PROBLEM REQUIREMENTS -
Every line of the material is to be returned verbatim. Pictures stay out.
::: DATA PROVIDED :::
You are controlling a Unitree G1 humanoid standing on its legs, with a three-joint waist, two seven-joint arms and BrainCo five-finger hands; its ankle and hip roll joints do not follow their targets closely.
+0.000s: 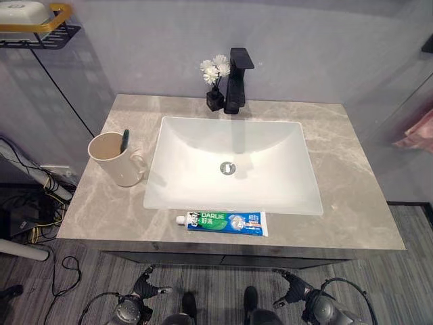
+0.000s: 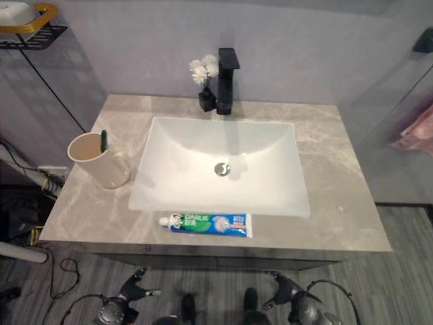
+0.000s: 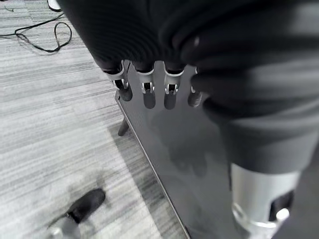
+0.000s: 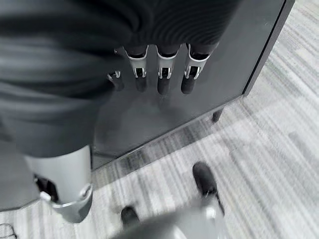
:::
TASK RESPONSE -
You are controlling a Unitree G1 humanoid standing on its legs, with a three-joint waist, two seven-joint arms and BrainCo five-finger hands; its ankle and hip roll joints do not follow their targets closely.
+0.000s: 
+0.000s: 
+0.000s: 
+0.000s: 

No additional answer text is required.